With how our society keeps refusing to acknowledge the pandemic (Covid levels are so high in my state right now that it’s dangerous to go out), it makes existing with other people even harder, and often disabled, marginalized folks like me get left behind. It shouldn’t be that way. It feels like the Left is so caught up with reacting to the Right’s evils, that we’ve forgotten how to build up communities of solidarity and liberation.
We should be engaging in collective community care. We should be building that together and not eating up the isolating consumerist culture that late-stage-capitalism throws at us.
We need more media networks focused on building up communities of care and communities based on liberation. We need more support (monetary, housing, basic needs, etc.) for our most vulnerable and to build that up for all people. We need to create alternate ways of giving and receiving that does not fall prey to the consumerist demands of capitalism, such as repair libraries and libraries of things as well as more intensive library systems. We need to support alternative ways of being that is focused on care, agency, creativity, cooperation, and liberation.

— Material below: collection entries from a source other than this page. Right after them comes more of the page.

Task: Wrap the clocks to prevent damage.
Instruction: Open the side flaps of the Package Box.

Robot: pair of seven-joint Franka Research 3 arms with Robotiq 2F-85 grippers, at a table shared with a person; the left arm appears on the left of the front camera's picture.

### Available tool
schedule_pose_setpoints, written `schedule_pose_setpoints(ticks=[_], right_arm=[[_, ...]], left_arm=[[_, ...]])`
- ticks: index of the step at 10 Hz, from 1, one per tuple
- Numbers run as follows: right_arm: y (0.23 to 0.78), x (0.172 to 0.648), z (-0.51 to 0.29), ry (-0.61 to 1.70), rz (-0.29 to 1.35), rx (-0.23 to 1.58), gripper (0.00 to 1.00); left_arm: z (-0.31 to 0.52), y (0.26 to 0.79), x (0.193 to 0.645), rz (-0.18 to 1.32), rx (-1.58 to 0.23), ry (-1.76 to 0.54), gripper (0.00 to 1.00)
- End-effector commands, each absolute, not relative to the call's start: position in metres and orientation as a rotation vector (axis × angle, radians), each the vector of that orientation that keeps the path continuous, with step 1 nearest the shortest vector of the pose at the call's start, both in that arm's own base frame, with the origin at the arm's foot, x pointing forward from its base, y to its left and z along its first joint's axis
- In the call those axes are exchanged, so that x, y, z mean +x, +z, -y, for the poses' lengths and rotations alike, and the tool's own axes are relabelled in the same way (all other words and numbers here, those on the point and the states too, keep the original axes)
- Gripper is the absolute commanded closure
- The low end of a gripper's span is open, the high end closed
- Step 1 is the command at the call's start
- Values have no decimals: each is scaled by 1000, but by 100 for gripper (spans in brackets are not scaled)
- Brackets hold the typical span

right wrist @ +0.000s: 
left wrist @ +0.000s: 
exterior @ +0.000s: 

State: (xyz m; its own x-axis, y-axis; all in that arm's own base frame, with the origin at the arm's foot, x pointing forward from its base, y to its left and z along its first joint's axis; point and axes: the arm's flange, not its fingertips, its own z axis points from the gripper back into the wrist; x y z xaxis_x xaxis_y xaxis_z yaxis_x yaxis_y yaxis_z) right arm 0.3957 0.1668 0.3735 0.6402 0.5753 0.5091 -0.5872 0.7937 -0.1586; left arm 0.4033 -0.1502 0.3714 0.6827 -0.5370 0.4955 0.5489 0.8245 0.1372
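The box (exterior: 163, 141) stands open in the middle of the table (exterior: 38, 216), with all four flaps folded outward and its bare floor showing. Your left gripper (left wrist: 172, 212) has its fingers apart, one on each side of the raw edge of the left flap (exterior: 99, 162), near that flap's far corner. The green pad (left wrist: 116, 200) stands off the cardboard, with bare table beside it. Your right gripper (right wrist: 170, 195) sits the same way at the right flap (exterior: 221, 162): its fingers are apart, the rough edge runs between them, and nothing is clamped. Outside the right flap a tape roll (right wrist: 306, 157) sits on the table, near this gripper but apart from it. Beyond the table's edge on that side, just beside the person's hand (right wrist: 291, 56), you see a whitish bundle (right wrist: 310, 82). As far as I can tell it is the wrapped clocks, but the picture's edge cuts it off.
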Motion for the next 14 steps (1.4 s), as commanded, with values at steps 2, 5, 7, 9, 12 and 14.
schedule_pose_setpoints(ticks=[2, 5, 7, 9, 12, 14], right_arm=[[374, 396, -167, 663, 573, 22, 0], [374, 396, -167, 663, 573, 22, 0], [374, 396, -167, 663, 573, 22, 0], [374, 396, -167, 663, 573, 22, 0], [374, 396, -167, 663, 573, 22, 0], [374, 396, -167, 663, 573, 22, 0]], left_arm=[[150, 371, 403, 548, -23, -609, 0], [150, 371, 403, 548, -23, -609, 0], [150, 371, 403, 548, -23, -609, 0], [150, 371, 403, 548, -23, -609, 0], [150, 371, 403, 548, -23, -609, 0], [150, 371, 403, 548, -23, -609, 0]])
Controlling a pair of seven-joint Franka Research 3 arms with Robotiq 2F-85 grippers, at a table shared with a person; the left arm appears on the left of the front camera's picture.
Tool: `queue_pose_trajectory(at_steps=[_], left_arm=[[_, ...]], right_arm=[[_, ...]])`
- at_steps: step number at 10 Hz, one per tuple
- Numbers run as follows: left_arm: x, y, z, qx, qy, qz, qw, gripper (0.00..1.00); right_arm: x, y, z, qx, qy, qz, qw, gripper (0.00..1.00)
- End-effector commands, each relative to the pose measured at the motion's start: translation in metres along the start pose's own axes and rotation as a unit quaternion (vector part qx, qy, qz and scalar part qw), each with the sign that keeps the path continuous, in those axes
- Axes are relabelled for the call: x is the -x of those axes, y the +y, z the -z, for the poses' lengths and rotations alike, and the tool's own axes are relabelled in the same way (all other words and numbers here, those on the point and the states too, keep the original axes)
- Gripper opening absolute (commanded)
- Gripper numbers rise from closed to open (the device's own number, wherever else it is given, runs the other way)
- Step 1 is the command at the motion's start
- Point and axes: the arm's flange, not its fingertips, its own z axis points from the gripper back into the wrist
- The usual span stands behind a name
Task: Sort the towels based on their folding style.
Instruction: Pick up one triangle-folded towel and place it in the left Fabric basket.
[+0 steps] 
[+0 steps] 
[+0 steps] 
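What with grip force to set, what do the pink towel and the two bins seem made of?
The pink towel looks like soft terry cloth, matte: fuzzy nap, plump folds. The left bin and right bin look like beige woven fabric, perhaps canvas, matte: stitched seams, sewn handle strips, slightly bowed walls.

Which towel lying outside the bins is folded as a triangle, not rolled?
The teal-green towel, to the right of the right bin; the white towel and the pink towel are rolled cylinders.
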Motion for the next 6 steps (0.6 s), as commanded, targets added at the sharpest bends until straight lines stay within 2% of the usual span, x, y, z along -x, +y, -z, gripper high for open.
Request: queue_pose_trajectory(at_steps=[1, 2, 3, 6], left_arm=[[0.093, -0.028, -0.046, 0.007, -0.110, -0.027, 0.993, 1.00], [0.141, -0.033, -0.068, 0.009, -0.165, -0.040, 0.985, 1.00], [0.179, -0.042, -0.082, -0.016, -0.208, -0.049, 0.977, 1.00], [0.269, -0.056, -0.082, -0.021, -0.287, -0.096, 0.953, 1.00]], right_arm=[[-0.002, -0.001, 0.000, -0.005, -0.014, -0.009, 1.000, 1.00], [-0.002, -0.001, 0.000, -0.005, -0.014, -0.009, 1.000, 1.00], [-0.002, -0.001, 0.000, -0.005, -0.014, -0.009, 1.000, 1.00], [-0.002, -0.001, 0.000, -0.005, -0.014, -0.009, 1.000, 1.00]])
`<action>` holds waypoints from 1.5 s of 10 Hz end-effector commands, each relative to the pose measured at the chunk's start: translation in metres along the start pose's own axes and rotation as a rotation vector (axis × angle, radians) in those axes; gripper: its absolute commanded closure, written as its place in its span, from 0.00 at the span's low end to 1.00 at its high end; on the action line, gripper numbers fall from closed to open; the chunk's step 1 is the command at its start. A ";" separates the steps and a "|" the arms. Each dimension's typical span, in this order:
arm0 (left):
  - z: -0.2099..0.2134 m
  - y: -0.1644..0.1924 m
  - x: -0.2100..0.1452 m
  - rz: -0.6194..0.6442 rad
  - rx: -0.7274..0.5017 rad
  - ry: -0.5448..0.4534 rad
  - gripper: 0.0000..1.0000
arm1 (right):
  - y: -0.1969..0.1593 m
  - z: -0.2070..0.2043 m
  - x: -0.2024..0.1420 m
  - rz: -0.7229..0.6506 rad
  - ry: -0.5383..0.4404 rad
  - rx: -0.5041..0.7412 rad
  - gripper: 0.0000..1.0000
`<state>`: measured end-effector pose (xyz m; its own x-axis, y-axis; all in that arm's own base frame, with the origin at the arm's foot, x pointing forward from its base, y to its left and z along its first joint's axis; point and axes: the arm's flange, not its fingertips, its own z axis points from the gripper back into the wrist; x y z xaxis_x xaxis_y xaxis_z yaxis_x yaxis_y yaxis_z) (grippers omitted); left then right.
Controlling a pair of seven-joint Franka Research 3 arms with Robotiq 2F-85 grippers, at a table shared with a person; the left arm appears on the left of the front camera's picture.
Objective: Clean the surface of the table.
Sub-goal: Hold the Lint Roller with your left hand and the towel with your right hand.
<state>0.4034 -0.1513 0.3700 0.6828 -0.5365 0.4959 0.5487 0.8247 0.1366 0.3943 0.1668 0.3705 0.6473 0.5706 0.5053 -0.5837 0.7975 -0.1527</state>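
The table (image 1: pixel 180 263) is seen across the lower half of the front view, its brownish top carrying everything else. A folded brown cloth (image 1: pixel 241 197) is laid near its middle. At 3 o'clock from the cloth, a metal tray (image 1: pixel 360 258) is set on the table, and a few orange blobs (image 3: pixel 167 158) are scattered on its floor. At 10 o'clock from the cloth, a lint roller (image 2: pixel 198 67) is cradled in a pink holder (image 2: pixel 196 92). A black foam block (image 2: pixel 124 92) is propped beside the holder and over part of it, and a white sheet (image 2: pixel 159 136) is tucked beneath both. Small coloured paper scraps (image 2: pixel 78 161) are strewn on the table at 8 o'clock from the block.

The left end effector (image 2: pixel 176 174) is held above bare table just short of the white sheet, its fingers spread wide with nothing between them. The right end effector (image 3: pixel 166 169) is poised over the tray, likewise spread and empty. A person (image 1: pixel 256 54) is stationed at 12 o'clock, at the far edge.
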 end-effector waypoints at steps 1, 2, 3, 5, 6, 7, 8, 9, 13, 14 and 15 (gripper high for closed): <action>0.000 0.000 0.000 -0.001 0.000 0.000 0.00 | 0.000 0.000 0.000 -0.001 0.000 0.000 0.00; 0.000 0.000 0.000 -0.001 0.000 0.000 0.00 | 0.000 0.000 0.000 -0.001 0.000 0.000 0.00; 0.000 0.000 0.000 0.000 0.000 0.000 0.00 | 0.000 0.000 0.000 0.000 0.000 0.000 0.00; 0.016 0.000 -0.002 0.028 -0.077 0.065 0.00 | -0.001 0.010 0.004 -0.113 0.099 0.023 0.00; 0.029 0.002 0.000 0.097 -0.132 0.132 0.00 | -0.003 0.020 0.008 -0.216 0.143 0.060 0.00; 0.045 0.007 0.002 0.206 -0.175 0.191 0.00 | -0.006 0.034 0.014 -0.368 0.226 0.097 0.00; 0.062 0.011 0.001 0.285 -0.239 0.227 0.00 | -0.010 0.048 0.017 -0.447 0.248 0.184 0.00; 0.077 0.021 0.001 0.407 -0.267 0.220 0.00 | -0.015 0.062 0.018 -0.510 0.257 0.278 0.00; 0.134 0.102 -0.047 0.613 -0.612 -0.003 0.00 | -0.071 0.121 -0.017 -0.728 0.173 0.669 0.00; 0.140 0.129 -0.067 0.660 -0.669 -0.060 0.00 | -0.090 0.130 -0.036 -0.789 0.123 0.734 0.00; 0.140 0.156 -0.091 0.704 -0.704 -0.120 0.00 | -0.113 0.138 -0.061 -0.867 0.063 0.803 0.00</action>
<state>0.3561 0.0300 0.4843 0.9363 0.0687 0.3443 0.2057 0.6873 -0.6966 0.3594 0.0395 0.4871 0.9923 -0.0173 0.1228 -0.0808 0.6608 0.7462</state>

The Right built up a powerhouse with its grassroots initiatives to an alarming extent, and it’s how this mess we’re in got worse. Part of their ‘success’ lies in the media empires, book deals, community support, and in-group terms, verbiage, symbols, beliefs, and ideas. The Left has, instead of doing the same like we used to do prior to the 70s through today, needs to create an alternative that is just as extensive — a microecology of communities centered on liberation and solidarity rather than hate and fear.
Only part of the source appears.